[Exercise goal]: A precise copy of the data is required, with every picture left out.
*** Provided data Section Begins ***
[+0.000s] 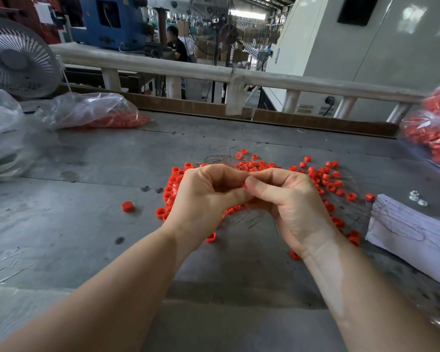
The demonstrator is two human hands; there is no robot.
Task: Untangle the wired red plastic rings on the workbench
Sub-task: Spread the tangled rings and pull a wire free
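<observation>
A tangled heap of small red plastic rings point(323, 177) threaded on thin dark wires lies in the middle of the grey workbench point(92, 174). My left hand point(203, 196) and my right hand point(290, 199) meet just above the heap, fingers curled, pinching one red ring point(244, 185) between their fingertips; only a sliver of it shows. Thin wires point(249, 219) hang down below my hands. One loose red ring point(127, 206) sits apart at the left. My hands hide the middle of the heap.
Clear plastic bags with red rings lie at the back left point(107, 115) and at the right edge point(432, 133). A white written sheet point(412, 229) and three small metal nuts point(417, 198) lie at the right. A fan point(18, 57) stands back left, behind it a railing point(234, 80).
</observation>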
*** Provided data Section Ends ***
[Output of the exercise]:
[+0.000s] 
The demonstrator is two human hands; there is no robot.
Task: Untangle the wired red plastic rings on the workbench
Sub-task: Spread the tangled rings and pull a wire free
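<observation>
A tangled heap of small red plastic rings point(323, 177) threaded on thin dark wires lies in the middle of the grey workbench point(92, 174). My left hand point(203, 196) and my right hand point(290, 199) meet just above the heap, fingers curled, pinching one red ring point(244, 185) between their fingertips; only a sliver of it shows. Thin wires point(249, 219) hang down below my hands. One loose red ring point(127, 206) sits apart at the left. My hands hide the middle of the heap.
Clear plastic bags with red rings lie at the back left point(107, 115) and at the right edge point(432, 133). A white written sheet point(412, 229) and three small metal nuts point(417, 198) lie at the right. A fan point(18, 57) stands back left, behind it a railing point(234, 80).
</observation>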

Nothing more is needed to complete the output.